The Francis Inquiry report highlighted three key characteristics of health care culture: openness, transparency and candour; these are desirable, but can be hard to achieve. There are a number of reasons for staff in all professions and at all levels to stay silent when they see practice that falls short of acceptable standards. The structures and processes within an organisation can be hierarchical and defensive, which mitigates against speaking up or exposes those who do to risk; there can also be social reasons – challenging friends and colleagues can often be difficult. Sometimes staff keep quiet because they wonder: if I am saying this about my colleague’s practice, what does it mean for my own?
Our Patient and Family-centred Care programme supports frontline clinical staff, and leaders in NHS organisations, to deliver patient-centred care. We run a ‘Beyond Silence’ workshop, which explores the reasons that speaking up is so difficult, and what can be done to make it easier to speak, to hear, and be heard.
Participants in the workshop explore what causes silence and the implications of silence, using examples from other industries: who can forget the Challenger disaster, where the space shuttle exploded only seconds after taking off from Cape Canaveral? The subsequent investigation revealed that people had had concerns but were afraid to speak up and felt under tremendous pressure because of it. In health care too, numerous inquiries stretching back decades (and most recently in Mid Staffordshire) have documented examples of poor care, where some staff did not speak up and others were not listened to when they expressed their concerns.
In any workplace there are issues that are not discussed.
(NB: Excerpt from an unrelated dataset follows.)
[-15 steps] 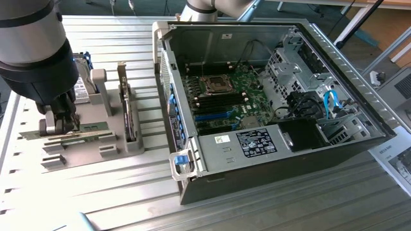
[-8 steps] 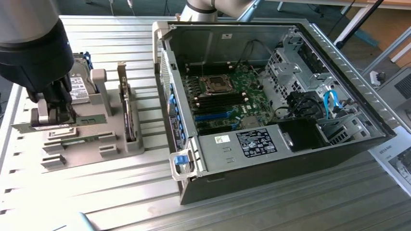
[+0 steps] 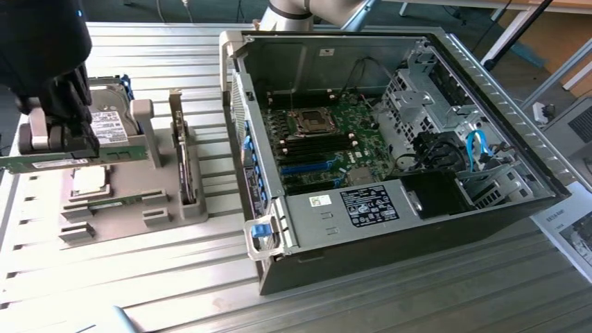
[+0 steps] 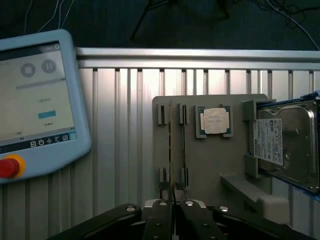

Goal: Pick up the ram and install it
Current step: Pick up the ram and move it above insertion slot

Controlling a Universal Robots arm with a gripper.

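Pickup step in hand: hand (image 3: 59, 148) pinched nearly shut on the ram (image 3: 104, 154), stick level over the tray (image 3: 138, 215) by the bench (image 3: 138, 291) edge at the exterior view's left, well apart from the case (image 3: 389, 139); installing, I'd say, wants its edge squared to a slot

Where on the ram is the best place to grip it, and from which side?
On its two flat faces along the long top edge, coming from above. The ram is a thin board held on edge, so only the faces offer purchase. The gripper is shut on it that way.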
In health care, these can have an adverse effect on patients. Research, for example that by Maxfield D et al on the seven crucial conversations for health care, shows that a high proportion of health care professionals say they have worked with people who take shortcuts or show disrespect in the way they go about their work. There is also evidence that people are particularly likely to take shortcuts when they are tired and under pressure. So how can these issues be dealt with?
Organisations must support and celebrate those who are willing to speak up and develop structures and processes to support this, and their leaders must model this behaviour themselves.
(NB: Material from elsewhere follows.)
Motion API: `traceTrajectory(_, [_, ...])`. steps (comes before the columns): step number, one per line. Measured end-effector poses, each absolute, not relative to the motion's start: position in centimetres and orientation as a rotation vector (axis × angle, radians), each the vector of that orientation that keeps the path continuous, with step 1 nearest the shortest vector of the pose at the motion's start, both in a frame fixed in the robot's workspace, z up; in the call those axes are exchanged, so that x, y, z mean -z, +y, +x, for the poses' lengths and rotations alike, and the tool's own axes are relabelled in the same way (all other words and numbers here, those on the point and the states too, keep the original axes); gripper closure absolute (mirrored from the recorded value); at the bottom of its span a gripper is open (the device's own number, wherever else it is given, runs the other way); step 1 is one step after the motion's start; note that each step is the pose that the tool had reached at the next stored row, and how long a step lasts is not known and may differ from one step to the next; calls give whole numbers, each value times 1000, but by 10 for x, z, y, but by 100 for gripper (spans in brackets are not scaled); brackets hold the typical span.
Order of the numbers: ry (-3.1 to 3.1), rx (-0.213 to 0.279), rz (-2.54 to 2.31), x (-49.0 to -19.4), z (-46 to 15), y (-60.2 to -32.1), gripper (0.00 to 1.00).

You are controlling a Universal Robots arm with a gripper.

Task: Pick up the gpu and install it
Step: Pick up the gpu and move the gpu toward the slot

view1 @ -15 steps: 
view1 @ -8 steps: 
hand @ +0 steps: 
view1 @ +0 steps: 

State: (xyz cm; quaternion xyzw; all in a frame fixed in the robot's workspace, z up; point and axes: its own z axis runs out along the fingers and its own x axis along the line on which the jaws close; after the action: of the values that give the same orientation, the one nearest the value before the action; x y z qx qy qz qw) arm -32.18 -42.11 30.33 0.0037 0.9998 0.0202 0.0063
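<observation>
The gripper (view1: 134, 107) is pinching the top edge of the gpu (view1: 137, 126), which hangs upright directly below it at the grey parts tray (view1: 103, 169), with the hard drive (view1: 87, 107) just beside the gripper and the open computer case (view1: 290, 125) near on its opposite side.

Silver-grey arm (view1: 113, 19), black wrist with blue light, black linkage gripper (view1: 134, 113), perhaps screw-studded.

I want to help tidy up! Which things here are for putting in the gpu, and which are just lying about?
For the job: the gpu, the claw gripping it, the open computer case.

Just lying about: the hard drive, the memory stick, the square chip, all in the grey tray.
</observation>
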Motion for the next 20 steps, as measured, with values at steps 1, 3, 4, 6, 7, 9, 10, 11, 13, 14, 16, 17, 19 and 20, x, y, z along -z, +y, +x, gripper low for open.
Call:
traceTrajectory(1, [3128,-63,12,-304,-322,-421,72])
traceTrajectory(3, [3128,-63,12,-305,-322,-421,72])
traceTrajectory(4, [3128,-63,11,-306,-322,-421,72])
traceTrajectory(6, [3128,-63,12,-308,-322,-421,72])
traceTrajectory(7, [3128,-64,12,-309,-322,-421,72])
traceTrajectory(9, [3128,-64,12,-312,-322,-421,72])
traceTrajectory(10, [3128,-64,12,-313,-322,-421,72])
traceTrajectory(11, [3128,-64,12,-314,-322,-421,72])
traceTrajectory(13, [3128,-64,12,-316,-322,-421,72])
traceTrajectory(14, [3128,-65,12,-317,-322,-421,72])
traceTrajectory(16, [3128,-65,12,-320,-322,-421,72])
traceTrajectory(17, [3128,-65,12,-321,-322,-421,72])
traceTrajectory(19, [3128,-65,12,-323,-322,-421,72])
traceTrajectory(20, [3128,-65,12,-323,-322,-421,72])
They must provide opportunities for staff to remain connected to patients’ experiences so that their perceptions are not dulled by routine exposure. And they must equip staff with the skills to enable them to speak up: teaching them how to challenge in a constructive and non-blaming way; helping them to work in teams to establish a common cause and shared responsibility for standards; being clear that the intent behind any challenge is to improve care; and approaching colleagues with an attitude of curiosity rather than blame. To create a culture in which people acknowledge that there is a risk of things going wrong, teams need to establish routines for understanding their own performance, and need time to reflect on what it means for their work.
The NHS has a history of ‘deficit inquiry’, rather than appreciative inquiry – quick to judge and blame when things go wrong, slow to learn when things go right. Many staff take on guilt and blame when care is not ideal, even though the reasons may often lie within the design of the system rather than individual failings.
There cannot be an inspector at the end of every bed – self-improving organisations will be sustainable only when every member of staff feels able to express their care and concern for patients and colleagues and confident that they will be listened to and heard.